Sloping grassy banks designed to absorb artillery shells all but hide the fort from view. The entrance is reached via a ravelin, a free-standing defensive structure incorporating a guardhouse and completely exposed to fire from the main fort, then by a raised wooden walkway, complete with drawbridge, bridging across a wide ditch set between heavily defended bastions. The ditch forms a wide killing ground openly exposed to gunfire from these walls. The overall effect has been described as "a harmony of pure reason and serene menace".

==Operational use==
Following the Childers Reforms, the 72nd (Highland) Regiment of Foot and the 78th (Highlanders) Regiment of Foot amalgamated to form the Seaforth Highlanders with its depot in the barracks in 1881. In 1961 the regiment amalgamated with the Queen's Own Cameron Highlanders to form the Queen's Own Highlanders (Seaforth and Camerons): the new regiment formed its depot at Fort George at that time. The barracks became the home of the Black Watch, 3rd Battalion, Royal Regiment of Scotland in 2007.
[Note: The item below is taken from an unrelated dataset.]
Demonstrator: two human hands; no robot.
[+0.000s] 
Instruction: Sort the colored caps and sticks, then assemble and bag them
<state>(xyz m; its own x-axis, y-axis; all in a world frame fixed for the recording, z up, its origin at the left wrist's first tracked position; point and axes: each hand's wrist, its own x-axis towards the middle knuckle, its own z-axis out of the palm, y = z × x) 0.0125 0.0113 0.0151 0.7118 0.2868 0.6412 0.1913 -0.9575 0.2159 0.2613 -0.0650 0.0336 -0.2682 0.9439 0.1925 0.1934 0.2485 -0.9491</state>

In November 2016 the Ministry of Defence announced that the site would close in 2032, with Defence Minister Sir Michael Fallon commenting that it was no longer needed because the Highland rebellions are over. This was later delayed to 2033.

==Visitor access==
The barracks are still in use as a military establishment, but much of the site is open to the public (entrance charge). Historic Environment Scotland use part of one of the barracks to display reconstructions of life in the early days of the fort, and the Grand Magazine displays the Seafield Collection of Arms as well as forming a stage for actors recreating the lives and stories of soldiers in the 18th century. The site received 76,169 visitors during 2019.

===Highlanders' Museum (Queen's Own Highlanders Collection)===

The former Lieutenant Governors’ House is home to the Highlanders' Museum, the official regimental museum of the Queen's Own Highlanders and Lovat Scouts. The exhibits include uniforms, weapons, medals, First World War memorial plaques known as "death pennies", photographs, paintings, memorabilia and regimental regalia. Displays include the history of the regiments, their links to the clans, the Highland charge, Sergeant Alexander Edwards and other notable regimental members, and the regiments' activities in different conflicts. The regimental Chapel is also open to visitors, and features many regimental colours and memorials.